Let's Get Volcanic: A day at the Newberry National Volcanic Monument and Derrick Cave | The Source Weekly - Bend, Oregon

Let's Get Volcanic: A day at the Newberry National Volcanic Monument and Derrick Cave


A couple of weeks back, my good friend (and geologist) Al Waibel gave me a call.

"Hey, Jim, how about joining a few friends and me Wednesday? We're going out to Newberry Monument and then Derrick Cave." Would I?

If these people were friends of Al's, they were already friends of mine - we all just didn't know it. So, at the assigned time and place, we all met, shook hands and carpooled off to Newberry Monument, south of Bend.


I was put into a vehicle driven by Ed Reingold, a retired Time magazine bureau chief who has been all over the world, and his wife, Ellen, the mother of their six daughters. From the moment Ed turned the ignition key on his four-wheel Honda we were old pals.

Driving down Highway 97 to the turn-off to Newberry Monument, we couldn't help but notice the thousands of white butterflies bouncing around the trees - and a few unfortunately off the windshield.

"What are all those white butterflies?" Ellen asked. I explained they were pine whites - or, as known by the scientific community, Neophasia menapia - a fairly common butterfly in coniferous regions of the western United States. Then Ed and Ellen started to talk about the wildlife they saw in Japan, Africa and other places they had lived, and I sat back and ate it up.

As the name implies, the larvae (caterpillars) of pine whites feed on the leaves (needles) of conifers. Whether they do any damage to the tree is doubtful, but the enjoyment they generate in people who watch them is unquestionable.

As the day drifted into the cool of the afternoon, we noticed the butterflies slowing down. Instead of flitting about the trees helter-skelter, they spent more time nectaring on the delicious blossoms of rabbit brush and wildflowers. They also could be seen gliding slowly through the ponderosa and lodgepole pines. As we drove the power line road near Fox Butte, about 20 of them drifted by the window, slowly gliding toward the forest floor - and for a moment, I heard the beautiful strains of Beethoven's Sixth, the "Pastoral Symphony" drifting through my memory. It fit...

Why the sudden explosion of pine whites? I have no idea, except that it's another of those wondrous mysteries in nature. California tortoise shells and painted lady butterflies do it, and when they do, they can be so numerous they really do defoliate their host plant, our common ceanothus, a bushy plant easily identified by their waxy-looking leaf-vein structure.

When we drove inside the gigantic rim of Newberry Monument, we stopped for a while at Paulina Creek Falls (named for grand old Chief Paulina). I hadn't been there in many years and what a wonderful surprise to find a paved walkway, picnic tables and interpretive signs. The falls themselves didn't look as if they had changed; they were still eagerly taking the water of Paulina Lake on its long journey to the Pacific.

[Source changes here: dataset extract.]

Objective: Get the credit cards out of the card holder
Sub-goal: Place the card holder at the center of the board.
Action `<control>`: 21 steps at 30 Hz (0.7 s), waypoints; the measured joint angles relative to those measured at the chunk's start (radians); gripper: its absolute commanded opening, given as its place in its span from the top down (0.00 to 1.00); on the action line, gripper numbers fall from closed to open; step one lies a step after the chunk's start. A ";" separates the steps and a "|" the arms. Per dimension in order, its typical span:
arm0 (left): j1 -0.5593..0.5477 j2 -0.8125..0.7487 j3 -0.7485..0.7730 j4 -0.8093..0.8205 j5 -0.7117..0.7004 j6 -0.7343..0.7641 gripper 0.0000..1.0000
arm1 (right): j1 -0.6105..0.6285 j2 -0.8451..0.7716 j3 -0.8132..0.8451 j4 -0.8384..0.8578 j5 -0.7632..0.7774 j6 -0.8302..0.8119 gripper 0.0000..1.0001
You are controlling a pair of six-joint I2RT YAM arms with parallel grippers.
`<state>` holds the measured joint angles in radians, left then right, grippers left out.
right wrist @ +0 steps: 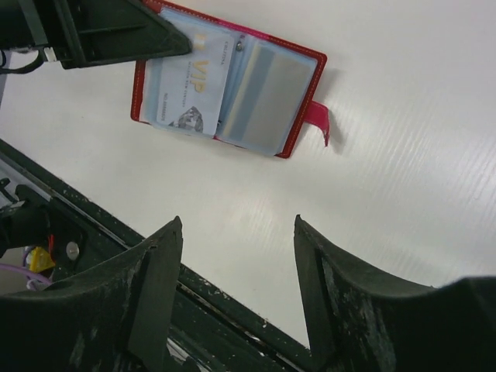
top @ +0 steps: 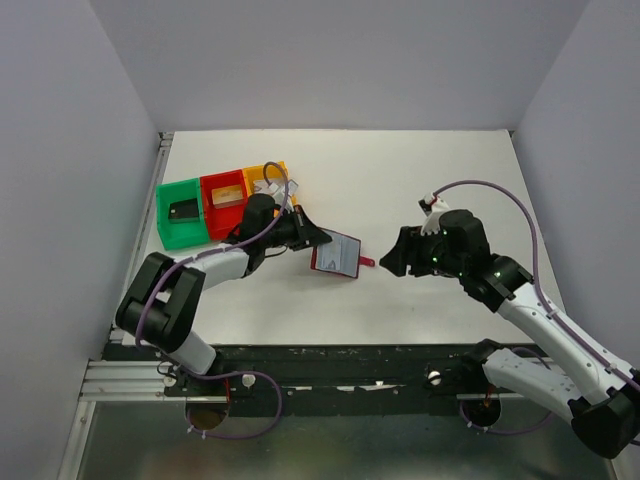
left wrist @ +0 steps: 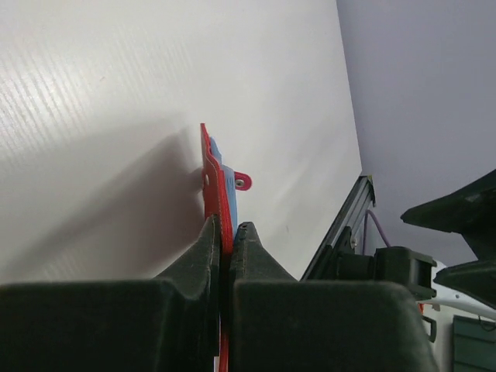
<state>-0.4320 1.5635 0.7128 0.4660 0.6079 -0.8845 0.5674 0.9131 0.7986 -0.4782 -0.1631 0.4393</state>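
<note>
The left gripper (left wrist: 226, 232) is pinching the open card holder (right wrist: 267, 93) mid-frame, while the right gripper (right wrist: 236, 229) is hovering wide and empty. A pale VIP card (right wrist: 190, 85) is sitting inside, yet to come out. Other cards are lying upper left in the green bin (top: 180, 236) and red bin (top: 225, 226).

Card holder (top: 335, 254) sits open near the middle of the desk (top: 400, 170), its snap tab (top: 366, 263) projecting from its right edge. Left gripper (top: 320, 238) is at the holder's left edge, jaws closed on that edge. Right gripper (top: 385, 262) stands just right of the tab, apart from it, jaws parted. One card (right wrist: 190, 85) sits in the holder's left half. Behind and left of the holder, three bins stand side by side: left bin (top: 166, 215) holds a card, middle bin (top: 212, 215) another; right bin (top: 280, 168) contents unclear.
</note>
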 measured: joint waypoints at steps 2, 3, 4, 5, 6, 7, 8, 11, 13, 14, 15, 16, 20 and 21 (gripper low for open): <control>0.000 0.056 0.002 0.050 0.002 -0.029 1.00 | 0.000 0.007 -0.033 0.024 -0.003 0.008 0.35; 0.000 0.085 0.006 0.079 0.003 -0.045 1.00 | 0.000 0.009 -0.050 0.038 -0.006 0.012 0.35; 0.000 0.106 0.010 0.106 0.005 -0.060 1.00 | 0.000 0.011 -0.064 0.050 -0.009 0.015 0.35; 0.000 0.135 0.014 0.138 0.006 -0.076 1.00 | 0.000 0.013 -0.077 0.058 -0.011 0.018 0.35; 0.000 0.157 0.016 0.165 0.007 -0.090 1.00 | 0.000 0.015 -0.086 0.067 -0.013 0.022 0.35; 0.000 0.178 0.017 0.194 0.008 -0.105 1.00 | 0.000 0.018 -0.092 0.072 -0.014 0.024 0.35; 0.000 0.185 0.018 0.208 0.008 -0.113 1.00 | 0.000 0.022 -0.097 0.081 -0.015 0.026 0.35; -0.002 0.219 0.024 0.251 0.011 -0.134 0.87 | 0.000 0.033 -0.106 0.104 -0.017 0.031 0.34; -0.002 0.232 0.038 0.254 0.012 -0.136 0.78 | 0.000 0.039 -0.112 0.119 -0.017 0.032 0.34; -0.003 0.234 0.047 0.247 0.012 -0.134 0.74 | 0.000 0.042 -0.115 0.122 -0.018 0.032 0.34; -0.003 0.234 0.053 0.242 0.012 -0.129 0.69 | 0.000 0.044 -0.118 0.126 -0.018 0.032 0.35; -0.002 0.234 0.060 0.240 0.012 -0.123 0.65 | 0.000 0.046 -0.121 0.127 -0.017 0.032 0.34; -0.002 0.233 0.085 0.192 0.009 -0.082 0.54 | 0.000 0.048 -0.127 0.134 -0.017 0.032 0.34; -0.002 0.233 0.092 0.170 0.007 -0.067 0.52 | 0.000 0.050 -0.127 0.135 -0.017 0.032 0.34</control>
<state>-0.4343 1.7969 0.8051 0.6357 0.6151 -0.9516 0.5674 0.9627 0.6716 -0.3428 -0.1802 0.4717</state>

The 80,000-year-old welded tuff being cut away by the creek didn't look worse for the wear either, but the absence of dead and dying lodgepole pine was beautifully obvious. My last visit was when the outbreak of the Mountain Pine Beetle, dendroctonus ponderosa, first started. They kill trees by boring through the bark where the eggs are laid and then the larvae feed. After an outbreak, the needles on hundreds of acres of lodgepole appeared red as the trees died; it's like an insectivorous fire.

Eating our lunch at the East Lake boat landing was like dining with butterflies. No matter where you looked, hundreds of pine whites drifted by and almost touched your face as they fluttered by. I hadn't had that luxurious of an experience since the painted lady outbreak throughout the West in the '80s.

Walking west from the East Lake campground will take you to the site of the internationally famous East Lake Health Spa of the early 1900s. The operators of the facility piped the sulfur-rich hot water into large tubs where guests could soak away their health troubles in the hot, volcanic waters. It would probably still be operating today, but the plumbing was plugged solid with volcanic chemicals, closing the moneymaking spa down.

And it's those hot - very, very hot - waters that are making the Newberry Monument area a hot spot (literally) for geothermal energy production.

"Something has to be done, and done fast," Al Waibel said, as the discussion came around to geothermal energy replacing coal-fired plants. Al often equates the way we generate power with coal as a car speeding down a blind alley with nothing coming but a dead end.

The final stop on the jaunt was Derrick Cave - after an unintended side trip to Quartz Mountain, one that brought out an impromptu and enjoyable lecture from Al on the finer points and cutting-edge science of obsidian (pun intended).

Derrick Cave, named for one of the Fort Rock Valley's early pioneers, was used during the Cold War era by Lake County to store emergency supplies in the event the Soviets dropped the "Big One" on us. NASA also used it to see if lava caves could be identified from space for astronauts to use for living space. Now people use it to "ohhh" and "aww" over the beauty of a lava tube, and if people don't bother them, local bats, such as Townsend's big-eared bat, will also use Derrick Cave as a quiet place to sleep away winter.